» **Given data**:

+-------+

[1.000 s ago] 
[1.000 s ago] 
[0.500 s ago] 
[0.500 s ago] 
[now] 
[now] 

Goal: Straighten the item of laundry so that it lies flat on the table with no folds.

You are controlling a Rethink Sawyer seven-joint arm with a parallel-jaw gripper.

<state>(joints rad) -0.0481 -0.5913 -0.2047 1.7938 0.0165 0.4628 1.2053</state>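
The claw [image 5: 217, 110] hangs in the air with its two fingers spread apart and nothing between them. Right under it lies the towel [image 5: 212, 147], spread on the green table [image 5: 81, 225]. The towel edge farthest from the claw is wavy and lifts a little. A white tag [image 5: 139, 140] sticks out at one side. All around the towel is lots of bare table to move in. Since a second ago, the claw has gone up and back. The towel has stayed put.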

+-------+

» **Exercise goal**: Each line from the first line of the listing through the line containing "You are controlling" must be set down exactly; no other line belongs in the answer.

» **Response**:
[1.000 s ago] 
[1.000 s ago] 
[0.500 s ago] 
[0.500 s ago] 
[now] 
[now] 

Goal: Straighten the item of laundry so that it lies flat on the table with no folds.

You are controlling a Rethink Sawyer seven-joint arm with a parallel-jaw gripper.

There is nothing more to the answer.